Engineering

Feature Flags as Architecture, Not Toggles

Ravinder··8 min read
EngineeringFeature FlagsArchitectureDevOps
Share:
Feature Flags as Architecture, Not Toggles

We counted them once. Across four services, we had 214 active feature flags. Of those, fewer than 30 were being actively toggled by anyone. The rest were ghosts: flags that had been "enabled for everyone" for months, flags that nobody knew the owner of, flags whose enabling conditions referenced A/B experiment IDs that had ended two product cycles ago. We had a flag called use_new_checkout_v2 that was enabled in production — but the "old checkout v1" it was supposed to replace had been deleted from the codebase a year prior.

That is feature flag debt. It accumulates silently, it compounds your cognitive load, and it occasionally kills you. In 2021, a major cloud provider suffered an hours-long outage caused in part by a configuration flag interaction nobody had fully traced. Flag debt is not a theoretical problem.

The way out is to stop treating feature flags as light switches and start treating them as architecture: first-class components with owners, lifecycle states, runtime costs, and retirement deadlines.

The Four Kinds of Flags

Not all flags are the same, and conflating them is the root cause of most flag debt. Before we talk about lifecycle and ownership, get clear on which kind of flag you're creating.

graph TD A[Feature Flag] --> B[Release Flag] A --> C[Experiment Flag] A --> D[Ops Flag] A --> E[Permission Flag] B -->|Lifespan| B1["Days to weeks\nDeleted after full rollout"] C -->|Lifespan| C1["Days to months\nDeleted after experiment concludes"] D -->|Lifespan| D1["Indefinite\nKill switch / circuit breaker"] E -->|Lifespan| E1["Indefinite\nEntitlement / plan gate"] style A fill:#1e3a5f,color:#fff style B fill:#2c5282,color:#fff style C fill:#2c5282,color:#fff style D fill:#7b341e,color:#fff style E fill:#1a5e35,color:#fff

Release flags control whether a feature is visible to users during a gradual rollout. They have a short, known lifespan. Once the rollout completes and the feature is stable, the flag should be deleted — not flipped to true everywhere and left.

Experiment flags gate A/B and multivariate tests. They have an experiment ID, a start date, a planned end date, and a winner. When the experiment concludes, the flag gets deleted and the winning code path becomes the default.

Ops flags are kill switches and circuit breakers. These are intentionally permanent: disable_expensive_recommendation_engine, use_fallback_payment_processor. They live indefinitely and should be treated with the same rigor as infrastructure configuration.

Permission flags control access based on user entitlement: plan tier, beta access, enterprise features. These are also permanent and belong in your entitlement system, not your feature flag system. If your feature flag tool is doing double duty as an entitlement system, fix that first.

Naming and Ownership: The Contract That Prevents Orphans

The use_new_checkout_v2 flag I mentioned earlier had no owner. Nobody knew who created it. Nobody knew what the "old checkout" it referenced looked like. That happens when naming is casual and ownership is implicit.

Enforce a naming convention that encodes the flag type and scope:

{type}/{team}/{feature-name}

Examples:

  • release/payments/3ds-authentication
  • experiment/growth/onboarding-step-reduction
  • ops/infra/disable-async-indexer
  • permission/enterprise/bulk-export

The type prefix tells you the expected lifecycle. The team prefix tells you who to blame. The feature name tells you what it does.

Ownership must be explicit and machine-readable.

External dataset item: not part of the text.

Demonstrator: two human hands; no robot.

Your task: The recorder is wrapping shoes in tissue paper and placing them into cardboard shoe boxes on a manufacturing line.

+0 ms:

Store it in the flag definition itself:

# flags/release/payments/3ds-authentication.yaml
name: release/payments/3ds-authentication
type: release
owner: payments-team
created: 2025-09-12
planned_retirement: 2025-11-01
jira_ticket: PAY-4821
description: >
  Gates the new 3DS v2 authentication flow for card payments.
  Replaces the legacy 3DS v1 redirect flow.
rollout:
  strategy: percentage
  current_percentage: 100
  segments: []

Codify the retirement date at creation time. Not "when we're done" — a specific calendar date. If the date passes and the flag still exists, your CI pipeline should fail.

The Flag Lifecycle Enforced by Code

Lifecycle management only works if it's automated. Humans don't reliably retire flags under deadline pressure. Machines do.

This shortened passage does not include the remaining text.